Dataset section:
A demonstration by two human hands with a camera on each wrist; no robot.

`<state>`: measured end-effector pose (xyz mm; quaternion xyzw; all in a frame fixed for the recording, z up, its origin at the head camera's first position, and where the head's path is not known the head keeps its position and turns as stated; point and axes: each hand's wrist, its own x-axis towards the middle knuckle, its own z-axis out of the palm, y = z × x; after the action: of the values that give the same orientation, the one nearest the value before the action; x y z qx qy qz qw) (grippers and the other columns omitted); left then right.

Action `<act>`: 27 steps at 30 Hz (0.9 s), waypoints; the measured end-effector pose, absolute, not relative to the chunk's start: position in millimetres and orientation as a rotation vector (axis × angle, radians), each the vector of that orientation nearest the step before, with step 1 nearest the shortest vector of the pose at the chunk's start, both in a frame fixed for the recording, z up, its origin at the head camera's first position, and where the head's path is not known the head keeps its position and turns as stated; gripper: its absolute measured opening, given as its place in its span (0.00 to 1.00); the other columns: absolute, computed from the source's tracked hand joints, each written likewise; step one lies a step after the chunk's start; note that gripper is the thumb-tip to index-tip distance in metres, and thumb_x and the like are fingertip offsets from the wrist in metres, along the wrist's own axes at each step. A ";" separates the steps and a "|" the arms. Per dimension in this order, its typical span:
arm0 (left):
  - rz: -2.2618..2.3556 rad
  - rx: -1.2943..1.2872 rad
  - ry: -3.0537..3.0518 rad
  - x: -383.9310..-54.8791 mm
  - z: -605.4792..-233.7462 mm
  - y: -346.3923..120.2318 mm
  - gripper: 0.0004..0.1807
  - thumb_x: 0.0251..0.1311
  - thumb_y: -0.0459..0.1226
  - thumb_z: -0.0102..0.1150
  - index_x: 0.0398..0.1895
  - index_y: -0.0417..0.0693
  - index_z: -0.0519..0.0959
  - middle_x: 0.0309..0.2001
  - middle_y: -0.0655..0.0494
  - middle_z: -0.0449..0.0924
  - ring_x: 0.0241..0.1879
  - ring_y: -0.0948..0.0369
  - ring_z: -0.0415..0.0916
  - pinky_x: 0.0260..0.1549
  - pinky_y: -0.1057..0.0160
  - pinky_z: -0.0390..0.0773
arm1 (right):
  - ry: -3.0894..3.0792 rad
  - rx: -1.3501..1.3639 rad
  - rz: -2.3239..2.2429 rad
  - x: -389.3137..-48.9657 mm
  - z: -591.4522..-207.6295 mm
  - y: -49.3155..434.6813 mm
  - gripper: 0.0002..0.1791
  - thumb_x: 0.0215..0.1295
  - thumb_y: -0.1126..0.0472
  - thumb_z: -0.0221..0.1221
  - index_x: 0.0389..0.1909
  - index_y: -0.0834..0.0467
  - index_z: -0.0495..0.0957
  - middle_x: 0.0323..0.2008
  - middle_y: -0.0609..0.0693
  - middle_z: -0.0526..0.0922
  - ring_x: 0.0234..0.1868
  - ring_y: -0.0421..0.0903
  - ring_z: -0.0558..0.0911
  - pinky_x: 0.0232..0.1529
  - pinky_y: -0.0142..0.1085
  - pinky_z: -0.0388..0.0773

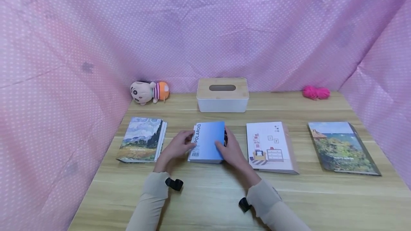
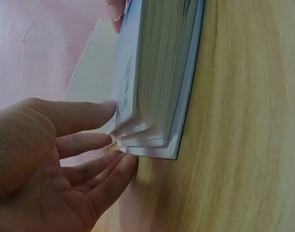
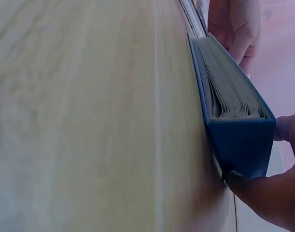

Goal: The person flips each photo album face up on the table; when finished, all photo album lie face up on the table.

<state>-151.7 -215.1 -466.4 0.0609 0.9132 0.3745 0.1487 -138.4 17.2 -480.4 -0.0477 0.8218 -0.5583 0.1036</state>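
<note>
A blue photo album (image 1: 210, 136) marked POLAROID lies in the middle of the table with its cover up. My left hand (image 1: 177, 145) pinches its page-side edge. In the left wrist view, that thumb (image 2: 96, 113) lies on the cover, with fingers at the cover and page edges; the pages (image 2: 161, 72) fan slightly at the corner. My right hand (image 1: 232, 149) grips the spine side, its thumb on top of the cover. The right wrist view shows the dark blue spine (image 3: 244, 145) between the thumb and a finger. Some right fingers are hidden.
A landscape-painting album (image 1: 139, 140) lies left. Right are a white album (image 1: 266, 145) with a furniture drawing and a garden-painting album (image 1: 343, 147). Behind stand a tissue box (image 1: 223, 104), a plush doll (image 1: 149, 92) and pink yarn (image 1: 316, 92), near the dotted pink cloth (image 1: 224, 27).
</note>
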 end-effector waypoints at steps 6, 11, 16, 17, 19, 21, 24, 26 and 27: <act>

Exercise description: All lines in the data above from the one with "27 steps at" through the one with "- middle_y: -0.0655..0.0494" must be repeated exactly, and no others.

Solution for this task:
Action `<act>`: 27 steps at 30 Hz (0.9 s), waypoints; the measured end-effector pose, absolute, not relative to the chunk's start: position in millimetres and orientation as a rotation vector (axis × angle, radians), each the vector of that orientation nearest the step before, with step 1 nearest the shortest vector of the pose at the chunk's start, both in a frame fixed for the recording, z up, its origin at the head camera's first position, and where the head's path is not known the head keeps its position and turns as stated; gripper: its absolute measured opening, given as its place in its span (0.00 to 1.00); the other columns: absolute, computed from the source's tracked hand joints, each written likewise; step one lies a step after the chunk's start; note that gripper is the thumb-tip to index-tip distance in metres, and thumb_x and the like are fingertip offsets from the wrist in metres, along the wrist's own axes at each step. A ";" separates the steps and a "|" the arms. Per dimension in this order, its typical span:
arm0 (left):
  - rz: -2.2618..2.3556 rad
  - rx: -1.2943..1.2872 rad
  - ry: -3.0537..3.0518 rad
  - x: -383.9310..-54.8791 mm
  - z: -605.4792..-233.7462 mm
  - y: -346.3923..120.2318 mm
  - gripper: 0.0004..0.1807
  - thumb_x: 0.0251..0.1311
  - thumb_y: -0.0459..0.1226
  - thumb_z: -0.0102..0.1150
  - index_x: 0.0398..0.1895
  - index_y: -0.0417..0.0693
  - index_z: -0.0519..0.0959
  - middle_x: 0.0309..0.2001
  - middle_y: -0.0655..0.0494

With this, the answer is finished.